Records excerpted from a collection

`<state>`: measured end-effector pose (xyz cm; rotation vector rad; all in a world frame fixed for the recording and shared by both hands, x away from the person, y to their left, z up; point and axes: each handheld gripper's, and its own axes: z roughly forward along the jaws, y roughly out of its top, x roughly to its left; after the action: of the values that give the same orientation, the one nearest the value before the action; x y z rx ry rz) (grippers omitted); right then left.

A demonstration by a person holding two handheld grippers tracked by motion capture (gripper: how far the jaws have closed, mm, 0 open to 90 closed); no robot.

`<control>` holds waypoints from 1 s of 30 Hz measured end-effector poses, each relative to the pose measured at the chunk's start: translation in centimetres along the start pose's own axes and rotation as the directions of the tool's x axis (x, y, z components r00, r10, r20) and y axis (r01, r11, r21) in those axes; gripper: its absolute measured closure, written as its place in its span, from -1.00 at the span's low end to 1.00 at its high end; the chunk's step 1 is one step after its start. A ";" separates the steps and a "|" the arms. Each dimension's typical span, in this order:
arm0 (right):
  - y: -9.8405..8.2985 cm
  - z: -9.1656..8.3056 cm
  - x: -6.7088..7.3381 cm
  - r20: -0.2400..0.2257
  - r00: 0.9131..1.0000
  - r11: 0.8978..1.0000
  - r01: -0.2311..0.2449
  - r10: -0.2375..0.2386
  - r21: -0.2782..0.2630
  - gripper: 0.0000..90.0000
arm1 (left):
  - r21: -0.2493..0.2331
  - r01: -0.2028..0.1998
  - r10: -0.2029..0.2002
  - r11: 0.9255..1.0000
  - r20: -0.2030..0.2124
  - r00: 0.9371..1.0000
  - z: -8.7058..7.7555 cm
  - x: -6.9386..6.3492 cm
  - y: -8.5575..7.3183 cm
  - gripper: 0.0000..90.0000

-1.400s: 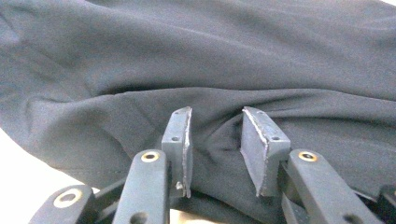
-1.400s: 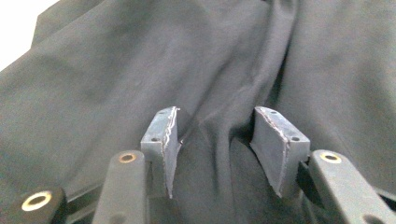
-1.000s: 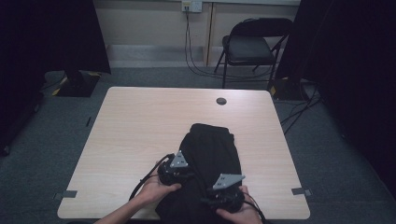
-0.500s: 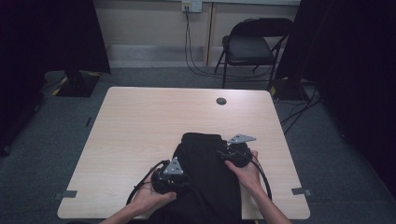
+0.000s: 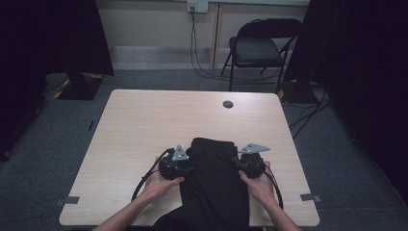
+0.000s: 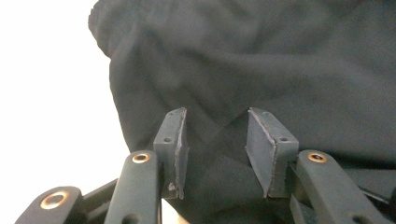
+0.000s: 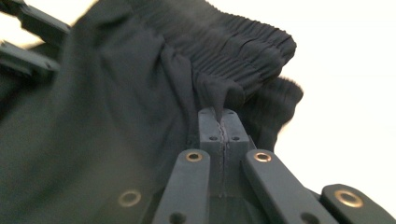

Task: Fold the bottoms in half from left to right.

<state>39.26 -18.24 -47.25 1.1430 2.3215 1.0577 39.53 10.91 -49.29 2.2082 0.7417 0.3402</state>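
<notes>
Right gripper view: your right gripper [image 7: 219, 122] pinches thin waistband fold of garment [image 5: 214, 183] at table's [image 5: 144, 120] near edge; may slip. Left gripper [image 6: 215, 140] jaws spread, gripping nothing.

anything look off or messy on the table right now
Nothing damaged or spilled. The black garment lies rumpled and hangs over the table's near edge. The right hand-held gripper pinches its fabric; the left hand-held gripper is open.
</notes>
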 end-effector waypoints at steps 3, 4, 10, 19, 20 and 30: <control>-1.0 0.4 -0.7 0.010 1.000 0.999 0.020 -0.021 0.045 0.99 | -0.003 0.021 -0.021 1.000 -0.008 1.000 0.1 -0.3 -0.2 0.31; -1.1 0.5 -0.8 0.007 1.000 0.998 0.018 -0.018 0.055 0.99 | -0.005 0.025 -0.025 1.000 0.002 1.000 0.2 -0.5 -0.3 0.30; -1.4 0.6 -1.2 0.024 1.000 0.999 0.014 -0.015 0.051 0.33 | 0.029 0.023 -0.024 0.999 0.027 0.999 -0.3 -0.4 -0.1 0.31; -0.9 2.0 -2.8 0.022 0.998 0.998 -0.059 0.059 -0.007 -0.26 | -0.052 0.114 -0.113 0.992 0.029 0.993 -2.1 3.1 2.0 0.00; -1.0 2.1 -2.9 0.014 0.998 0.998 -0.065 0.065 -0.003 -0.26 | -0.063 0.137 -0.135 0.989 0.025 0.990 -1.9 3.8 2.1 -0.01; -0.9 3.0 -2.5 0.002 0.999 0.999 -0.038 0.038 -0.006 0.24 | -0.027 0.192 -0.190 0.981 0.064 0.980 1.0 6.0 2.0 -0.21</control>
<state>42.06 -19.15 -49.97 1.1902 2.3018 1.0762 45.52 12.90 -48.42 2.0865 0.8999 0.1869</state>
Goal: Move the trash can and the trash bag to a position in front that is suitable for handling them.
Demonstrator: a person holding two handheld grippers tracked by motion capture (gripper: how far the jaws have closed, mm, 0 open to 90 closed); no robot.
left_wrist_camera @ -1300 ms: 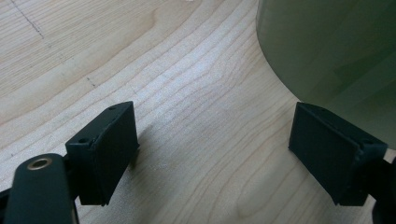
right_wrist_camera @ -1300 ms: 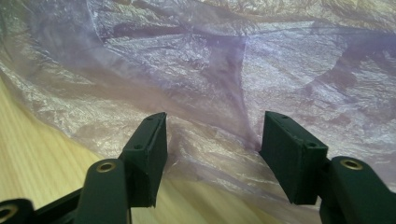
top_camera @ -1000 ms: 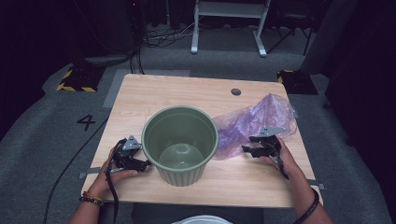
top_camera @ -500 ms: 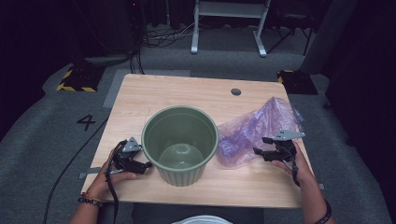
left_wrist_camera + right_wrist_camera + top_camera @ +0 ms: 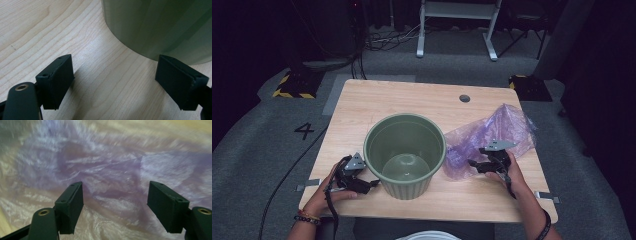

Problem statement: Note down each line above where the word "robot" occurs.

Solved problem:
A demonstration by a person holding two handheld grippers tracked by motion capture (gripper: how far the jaws have closed, mm, 0 open to 90 closed); no robot.
Demonstrator: a person holding two handheld grippers tracked by motion capture (gripper: how far the jaws have closed, mm, 0 open to 90 closed); no robot.

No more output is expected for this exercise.